Standard Specification and Test Methods for External Skeletal Fixation Devices

SCOPE
1.1 This specification provides a characterization of the design and mechanical function of external skeletal fixation devices (ESFDs), test methods for characterization of ESFD mechanical properties, and identifies needs for further development of test methods and performance criteria. The ultimate goal is to develop a specification, which defines performance criteria and methods for measurement of performance-related mechanical characteristics of ESFDs and their fixation to bone.
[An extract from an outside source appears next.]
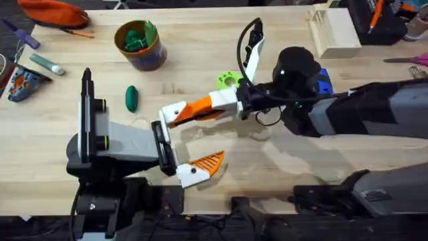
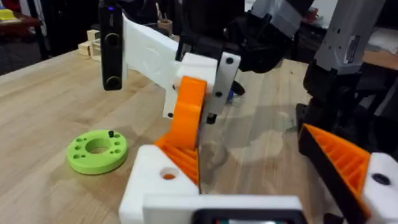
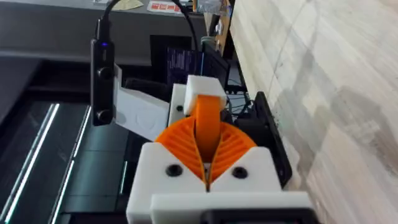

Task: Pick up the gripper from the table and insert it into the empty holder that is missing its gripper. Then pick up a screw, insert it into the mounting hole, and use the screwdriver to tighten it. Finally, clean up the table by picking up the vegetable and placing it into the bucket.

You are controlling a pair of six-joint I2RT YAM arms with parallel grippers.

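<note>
Workshop: wooden workbench (image 1: 281,161), scattered tools, dark equipment racks behind.

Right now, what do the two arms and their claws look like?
Left arm: grey-white shell, black joints, black wrist camera. Right arm: dark grey and black, with a looping black cable. The left claw and right claw are white with orange ribbed pads.

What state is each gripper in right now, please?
Left gripper: open.
Right gripper: closed on the orange finger pad.
</note>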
It is not the intention of this specification to define levels of performance or case-specific clinical performance of the devices, as insufficient knowledge is available to predict the consequences of the use of any of these devices in individual patients for specific activities of daily living. Furthermore, it is not the intention of this specification to describe or specify specific designs for ESFDs.
1.2 This specification describes ESFDs for surgical fixation of the skeletal system. It provides basic ESFD geometrical definitions, dimensions, classification, and terminology; material specifications; performance definitions; test methods; and characteristics determined to be important to the in-vivo performance of the device.
1.3 This specification includes a terminology and classification annex and five standard test method annexes as follows:
1.3.1 Classification of External Fixators.
1.3.2 Test Method for External Skeletal Fixator Connectors.
1.3.3 Test Method for Determining In-Plane Compressive Properties of Circular Ring or Ring Segment Bridge Elements.
1.3.4 Test Method for External Skeletal Fixator Joints.
1.3.5 Test Method for External Skeletal Fixator Pin Anchorage Elements.
1.3.6 Test Method for External Skeletal Fixator Subassemblies.
1.3.7 Test Method for External Skeletal Fixator/Constructs Subassemblies.
1.4 A rationale is given in Appendix X1.
1.5 The values stated in SI units are to be regarded as the standard.
1.6 The following safety hazards caveat pertains only to the test method portions (Annex A2 - Annex A6):
This standard does not purport to address all of the safety concerns, if any, associated with its use. It is the responsibility of the user of this standard to establish appropriate safety and health practices and determine the applicability of regulatory limitations prior to use.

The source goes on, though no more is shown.